1 ordinary year = 365 days = (52 weeks + 1 day)
Hence the number of odd days in 1 ordinary year= 1.
1 leap year = 366 days = (52 weeks + 2 days)
Hence the number of odd days in 1 leap year= 2.
100 years = (76 ordinary years + 24 leap years )
= (76 x 1 + 24 x 2) odd days = 124 odd days.
=> (17 weeks + 5 days)
≡ 5 odd days.
Hence the number of odd days in 100 years = 5.

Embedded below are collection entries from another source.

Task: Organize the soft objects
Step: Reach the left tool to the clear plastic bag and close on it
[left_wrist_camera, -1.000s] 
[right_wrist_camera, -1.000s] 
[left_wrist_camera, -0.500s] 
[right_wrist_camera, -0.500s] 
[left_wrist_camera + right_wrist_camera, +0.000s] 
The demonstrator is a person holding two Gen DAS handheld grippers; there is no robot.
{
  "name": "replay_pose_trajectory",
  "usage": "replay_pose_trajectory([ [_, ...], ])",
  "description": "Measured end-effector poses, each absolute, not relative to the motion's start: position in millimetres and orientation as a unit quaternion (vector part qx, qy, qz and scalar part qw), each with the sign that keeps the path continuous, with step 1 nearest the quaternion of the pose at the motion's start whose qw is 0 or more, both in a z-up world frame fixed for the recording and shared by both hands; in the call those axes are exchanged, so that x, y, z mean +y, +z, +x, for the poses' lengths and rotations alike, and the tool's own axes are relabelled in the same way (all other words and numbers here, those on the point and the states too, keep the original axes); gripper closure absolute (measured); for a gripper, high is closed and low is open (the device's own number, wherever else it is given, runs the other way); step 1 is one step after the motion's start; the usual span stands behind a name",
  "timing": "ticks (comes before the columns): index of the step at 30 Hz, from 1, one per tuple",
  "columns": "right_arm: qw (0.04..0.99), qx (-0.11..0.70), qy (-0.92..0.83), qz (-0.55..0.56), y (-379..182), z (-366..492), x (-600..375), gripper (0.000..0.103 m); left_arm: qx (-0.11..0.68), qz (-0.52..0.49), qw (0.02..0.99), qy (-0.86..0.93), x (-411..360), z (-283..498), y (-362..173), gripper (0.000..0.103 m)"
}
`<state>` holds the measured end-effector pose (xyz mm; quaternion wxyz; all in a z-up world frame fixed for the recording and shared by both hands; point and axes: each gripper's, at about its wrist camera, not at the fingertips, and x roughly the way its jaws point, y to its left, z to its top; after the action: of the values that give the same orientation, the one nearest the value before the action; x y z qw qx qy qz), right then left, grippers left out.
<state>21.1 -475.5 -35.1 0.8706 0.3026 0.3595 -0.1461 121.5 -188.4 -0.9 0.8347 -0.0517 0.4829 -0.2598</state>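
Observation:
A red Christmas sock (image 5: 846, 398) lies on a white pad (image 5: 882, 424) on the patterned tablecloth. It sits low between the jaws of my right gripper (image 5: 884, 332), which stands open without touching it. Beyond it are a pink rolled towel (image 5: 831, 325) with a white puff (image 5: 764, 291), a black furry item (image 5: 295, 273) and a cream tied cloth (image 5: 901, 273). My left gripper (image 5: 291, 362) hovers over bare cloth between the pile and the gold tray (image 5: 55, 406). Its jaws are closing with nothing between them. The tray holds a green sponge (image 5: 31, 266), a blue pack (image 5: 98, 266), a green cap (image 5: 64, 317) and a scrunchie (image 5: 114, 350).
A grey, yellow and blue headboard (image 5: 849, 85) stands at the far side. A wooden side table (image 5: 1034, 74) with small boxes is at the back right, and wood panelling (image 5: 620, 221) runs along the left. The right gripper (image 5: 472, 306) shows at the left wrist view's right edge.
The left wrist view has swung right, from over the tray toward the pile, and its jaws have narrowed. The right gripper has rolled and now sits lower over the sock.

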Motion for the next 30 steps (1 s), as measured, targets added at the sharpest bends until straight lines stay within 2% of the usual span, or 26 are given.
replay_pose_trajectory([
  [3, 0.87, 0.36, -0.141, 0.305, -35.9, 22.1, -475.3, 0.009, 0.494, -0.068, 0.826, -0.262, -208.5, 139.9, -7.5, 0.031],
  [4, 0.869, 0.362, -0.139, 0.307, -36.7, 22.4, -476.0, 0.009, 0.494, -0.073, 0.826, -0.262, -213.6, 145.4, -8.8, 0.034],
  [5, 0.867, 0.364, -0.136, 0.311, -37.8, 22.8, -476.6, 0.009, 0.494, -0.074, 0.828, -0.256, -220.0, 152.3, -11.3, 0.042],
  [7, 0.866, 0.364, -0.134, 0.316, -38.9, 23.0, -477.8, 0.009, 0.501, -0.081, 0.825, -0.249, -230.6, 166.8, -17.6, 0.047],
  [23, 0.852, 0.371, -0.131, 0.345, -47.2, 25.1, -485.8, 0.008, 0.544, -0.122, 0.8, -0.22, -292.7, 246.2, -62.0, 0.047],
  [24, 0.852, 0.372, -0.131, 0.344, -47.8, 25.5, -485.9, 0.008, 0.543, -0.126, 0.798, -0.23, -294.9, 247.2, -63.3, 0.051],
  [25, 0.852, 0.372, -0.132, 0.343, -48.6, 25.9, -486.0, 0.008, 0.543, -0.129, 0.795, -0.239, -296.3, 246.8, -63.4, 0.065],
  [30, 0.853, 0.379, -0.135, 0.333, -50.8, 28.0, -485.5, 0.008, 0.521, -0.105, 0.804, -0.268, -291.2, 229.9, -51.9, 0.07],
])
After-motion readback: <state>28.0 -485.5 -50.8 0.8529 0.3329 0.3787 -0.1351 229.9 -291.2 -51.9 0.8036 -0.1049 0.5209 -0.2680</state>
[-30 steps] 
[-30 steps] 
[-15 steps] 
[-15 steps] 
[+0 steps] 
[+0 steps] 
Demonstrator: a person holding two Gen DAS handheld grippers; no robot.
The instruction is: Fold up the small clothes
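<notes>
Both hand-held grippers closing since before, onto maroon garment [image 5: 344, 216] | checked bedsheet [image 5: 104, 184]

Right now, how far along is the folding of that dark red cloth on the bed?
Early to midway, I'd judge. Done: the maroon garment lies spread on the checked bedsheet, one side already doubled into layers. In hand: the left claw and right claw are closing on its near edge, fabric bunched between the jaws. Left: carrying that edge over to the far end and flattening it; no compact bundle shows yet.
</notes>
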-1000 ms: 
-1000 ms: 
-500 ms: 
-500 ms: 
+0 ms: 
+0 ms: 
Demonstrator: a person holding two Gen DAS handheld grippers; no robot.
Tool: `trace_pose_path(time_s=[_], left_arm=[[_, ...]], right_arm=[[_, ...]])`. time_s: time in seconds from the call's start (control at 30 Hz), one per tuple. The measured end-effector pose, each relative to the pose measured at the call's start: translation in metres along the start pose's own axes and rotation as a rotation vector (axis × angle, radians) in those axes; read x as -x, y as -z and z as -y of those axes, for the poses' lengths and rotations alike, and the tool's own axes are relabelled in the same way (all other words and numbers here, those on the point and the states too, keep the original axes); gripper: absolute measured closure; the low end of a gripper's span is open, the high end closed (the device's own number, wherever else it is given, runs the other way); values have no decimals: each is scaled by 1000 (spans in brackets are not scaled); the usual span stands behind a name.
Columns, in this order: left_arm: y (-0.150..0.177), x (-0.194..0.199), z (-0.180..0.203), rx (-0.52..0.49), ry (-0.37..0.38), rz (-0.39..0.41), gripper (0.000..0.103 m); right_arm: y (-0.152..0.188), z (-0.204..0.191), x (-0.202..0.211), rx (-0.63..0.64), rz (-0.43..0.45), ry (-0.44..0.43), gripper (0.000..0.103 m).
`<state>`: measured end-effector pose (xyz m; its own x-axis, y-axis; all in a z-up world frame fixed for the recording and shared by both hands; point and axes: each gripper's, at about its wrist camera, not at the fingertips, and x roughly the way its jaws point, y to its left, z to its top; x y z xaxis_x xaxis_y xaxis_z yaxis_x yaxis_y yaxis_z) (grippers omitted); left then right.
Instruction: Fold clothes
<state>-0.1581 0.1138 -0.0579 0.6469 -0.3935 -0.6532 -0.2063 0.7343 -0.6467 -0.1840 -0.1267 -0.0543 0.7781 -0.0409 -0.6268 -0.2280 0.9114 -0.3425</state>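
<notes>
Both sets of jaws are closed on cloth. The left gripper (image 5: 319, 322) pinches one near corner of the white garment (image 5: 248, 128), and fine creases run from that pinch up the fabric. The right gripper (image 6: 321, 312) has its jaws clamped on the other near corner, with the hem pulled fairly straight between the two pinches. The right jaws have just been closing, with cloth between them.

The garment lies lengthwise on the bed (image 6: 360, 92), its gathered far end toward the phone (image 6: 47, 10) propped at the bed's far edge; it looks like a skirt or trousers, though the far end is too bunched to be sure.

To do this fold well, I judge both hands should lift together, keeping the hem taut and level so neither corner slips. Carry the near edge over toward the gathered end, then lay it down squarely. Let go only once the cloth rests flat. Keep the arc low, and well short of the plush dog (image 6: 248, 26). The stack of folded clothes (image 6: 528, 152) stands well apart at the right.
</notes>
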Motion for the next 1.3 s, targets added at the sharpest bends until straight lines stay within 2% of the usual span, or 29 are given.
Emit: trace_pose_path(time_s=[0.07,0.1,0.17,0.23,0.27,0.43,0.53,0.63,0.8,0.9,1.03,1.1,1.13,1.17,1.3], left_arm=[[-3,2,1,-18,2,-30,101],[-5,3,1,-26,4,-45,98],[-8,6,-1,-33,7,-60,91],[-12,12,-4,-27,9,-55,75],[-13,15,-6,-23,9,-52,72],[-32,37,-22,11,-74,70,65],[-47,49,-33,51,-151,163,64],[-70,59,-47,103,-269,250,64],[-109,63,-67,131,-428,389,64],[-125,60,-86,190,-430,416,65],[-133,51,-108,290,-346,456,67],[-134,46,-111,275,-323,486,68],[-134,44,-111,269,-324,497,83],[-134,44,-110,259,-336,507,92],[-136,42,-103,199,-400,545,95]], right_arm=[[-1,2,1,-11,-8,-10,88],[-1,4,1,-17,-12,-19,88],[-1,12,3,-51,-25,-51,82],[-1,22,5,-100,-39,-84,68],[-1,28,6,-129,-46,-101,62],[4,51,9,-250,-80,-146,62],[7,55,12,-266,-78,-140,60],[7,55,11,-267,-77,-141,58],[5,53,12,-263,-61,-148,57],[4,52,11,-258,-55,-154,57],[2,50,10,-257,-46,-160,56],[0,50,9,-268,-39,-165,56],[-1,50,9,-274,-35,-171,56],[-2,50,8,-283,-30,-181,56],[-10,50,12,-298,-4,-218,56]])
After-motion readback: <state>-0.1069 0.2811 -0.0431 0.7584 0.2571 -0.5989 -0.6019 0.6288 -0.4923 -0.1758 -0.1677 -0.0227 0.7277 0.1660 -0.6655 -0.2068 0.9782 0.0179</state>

Number of odd days—->Day of the week
==>0—->Sunday
==>1—->Monday
==>2—->Tuesday
==>3—->Wednesday
==>4—->Thursday
==>5—->Friday
==>6—->Saturday
The last day of a century cannot be Tuesday or Thursday or Saturday.
because 100 century consists of 5 odd days, which means Friday is the last day.
200 century consists of 3 odd days, which means Wednesday is the last day.
300 century consists of 1 odd day, which means Monday is the last day.
400 century doesn’t consist of any odd day.
the cycle continues, hence proof.
1995 is an ordinary year, it has 1 odd day. So, the first day of 1996 will be one day beyond Sunday, i.e. it will be Monday.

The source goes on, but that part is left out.